▸ **TASK INSTRUCTIONS**
For the material below, return exactly the lines starting at the line containing "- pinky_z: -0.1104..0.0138" and ending at the line containing "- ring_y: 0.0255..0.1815", both ends included, and no others.
BEGIN GIVEN INFORMATION
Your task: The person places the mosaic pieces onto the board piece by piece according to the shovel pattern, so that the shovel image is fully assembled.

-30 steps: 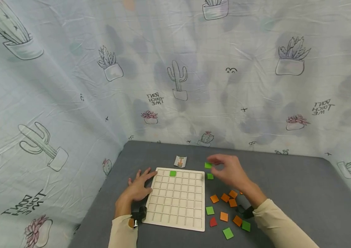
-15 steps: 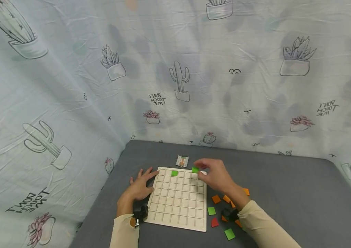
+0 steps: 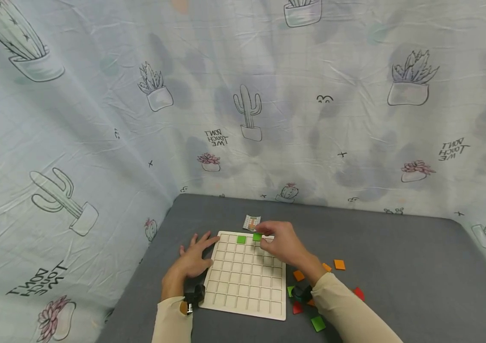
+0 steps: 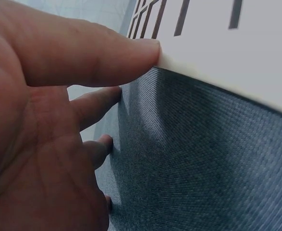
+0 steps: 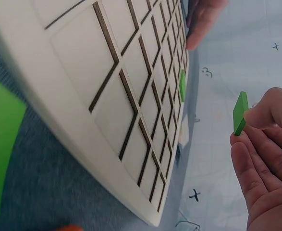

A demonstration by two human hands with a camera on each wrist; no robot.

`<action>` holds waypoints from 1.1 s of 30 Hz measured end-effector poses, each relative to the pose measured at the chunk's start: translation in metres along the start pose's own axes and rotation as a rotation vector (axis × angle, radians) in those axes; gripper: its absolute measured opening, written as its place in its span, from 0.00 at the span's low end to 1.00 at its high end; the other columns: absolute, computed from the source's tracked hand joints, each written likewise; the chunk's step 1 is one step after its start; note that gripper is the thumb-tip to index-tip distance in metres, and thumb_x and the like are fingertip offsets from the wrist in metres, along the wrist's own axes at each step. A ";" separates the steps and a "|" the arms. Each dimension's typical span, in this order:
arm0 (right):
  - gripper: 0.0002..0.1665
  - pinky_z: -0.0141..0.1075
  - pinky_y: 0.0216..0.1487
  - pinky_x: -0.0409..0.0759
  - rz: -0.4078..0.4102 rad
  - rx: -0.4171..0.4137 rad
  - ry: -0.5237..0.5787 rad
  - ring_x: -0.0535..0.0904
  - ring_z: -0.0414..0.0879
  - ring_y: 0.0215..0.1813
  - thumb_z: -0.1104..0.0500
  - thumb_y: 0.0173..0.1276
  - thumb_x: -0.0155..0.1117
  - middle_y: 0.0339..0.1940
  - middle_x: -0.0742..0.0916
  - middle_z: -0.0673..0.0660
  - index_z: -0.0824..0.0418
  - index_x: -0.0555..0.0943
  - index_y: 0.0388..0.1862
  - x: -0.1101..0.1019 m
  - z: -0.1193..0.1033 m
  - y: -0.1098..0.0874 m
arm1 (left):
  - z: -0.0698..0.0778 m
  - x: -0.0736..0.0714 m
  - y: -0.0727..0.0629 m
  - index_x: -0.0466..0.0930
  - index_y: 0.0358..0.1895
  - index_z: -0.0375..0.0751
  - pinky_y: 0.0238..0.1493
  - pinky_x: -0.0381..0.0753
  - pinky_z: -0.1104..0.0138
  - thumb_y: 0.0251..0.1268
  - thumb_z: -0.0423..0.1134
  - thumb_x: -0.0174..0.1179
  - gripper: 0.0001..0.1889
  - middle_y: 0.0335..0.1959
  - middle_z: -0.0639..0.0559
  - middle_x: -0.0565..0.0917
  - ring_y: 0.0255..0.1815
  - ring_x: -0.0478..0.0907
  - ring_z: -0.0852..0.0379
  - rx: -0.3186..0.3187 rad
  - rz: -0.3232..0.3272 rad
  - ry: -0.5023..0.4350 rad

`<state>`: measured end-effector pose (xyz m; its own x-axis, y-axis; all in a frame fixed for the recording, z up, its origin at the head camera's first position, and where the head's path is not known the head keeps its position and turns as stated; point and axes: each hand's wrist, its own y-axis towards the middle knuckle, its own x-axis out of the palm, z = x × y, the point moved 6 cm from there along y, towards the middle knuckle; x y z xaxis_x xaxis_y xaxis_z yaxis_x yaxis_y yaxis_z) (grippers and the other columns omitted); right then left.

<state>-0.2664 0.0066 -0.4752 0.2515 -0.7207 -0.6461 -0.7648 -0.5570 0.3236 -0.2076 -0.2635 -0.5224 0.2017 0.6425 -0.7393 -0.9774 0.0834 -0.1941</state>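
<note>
A pale wooden grid board (image 3: 243, 286) lies on the grey table. One green square tile (image 3: 241, 239) sits in a cell of its far row. My right hand (image 3: 285, 244) pinches a second green tile (image 5: 239, 113) between thumb and fingertips, above the far row and to the right of the first tile. My left hand (image 3: 190, 261) rests at the board's left edge with fingers spread. In the left wrist view its thumb (image 4: 131, 60) touches the board's rim and the other fingertips are down on the table.
A small printed pattern card (image 3: 251, 222) lies just beyond the board's far edge. To the right of the board are scattered loose tiles: an orange tile (image 3: 339, 264), a red tile (image 3: 297, 307), a green tile (image 3: 318, 324) and several others, partly hidden by the right arm.
My right hand has picked up a green tile from beside the board's far right corner and carried it left over the far row. My left hand has stayed at the left edge.
</note>
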 end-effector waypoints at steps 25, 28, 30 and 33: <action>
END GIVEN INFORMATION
▸ **RESULT FOR THIS TASK**
  - pinky_z: -0.1104..0.0138
  - thumb_y: 0.0251..0.1268
  - thumb_z: -0.0423..0.1134
  - thumb_x: -0.0174..0.1179
  - gripper: 0.0001..0.1889
  - middle_y: 0.0335..0.1959
  - middle_z: -0.0639..0.0559
  - middle_x: -0.0565..0.0917
  - ring_y: 0.0255..0.1815

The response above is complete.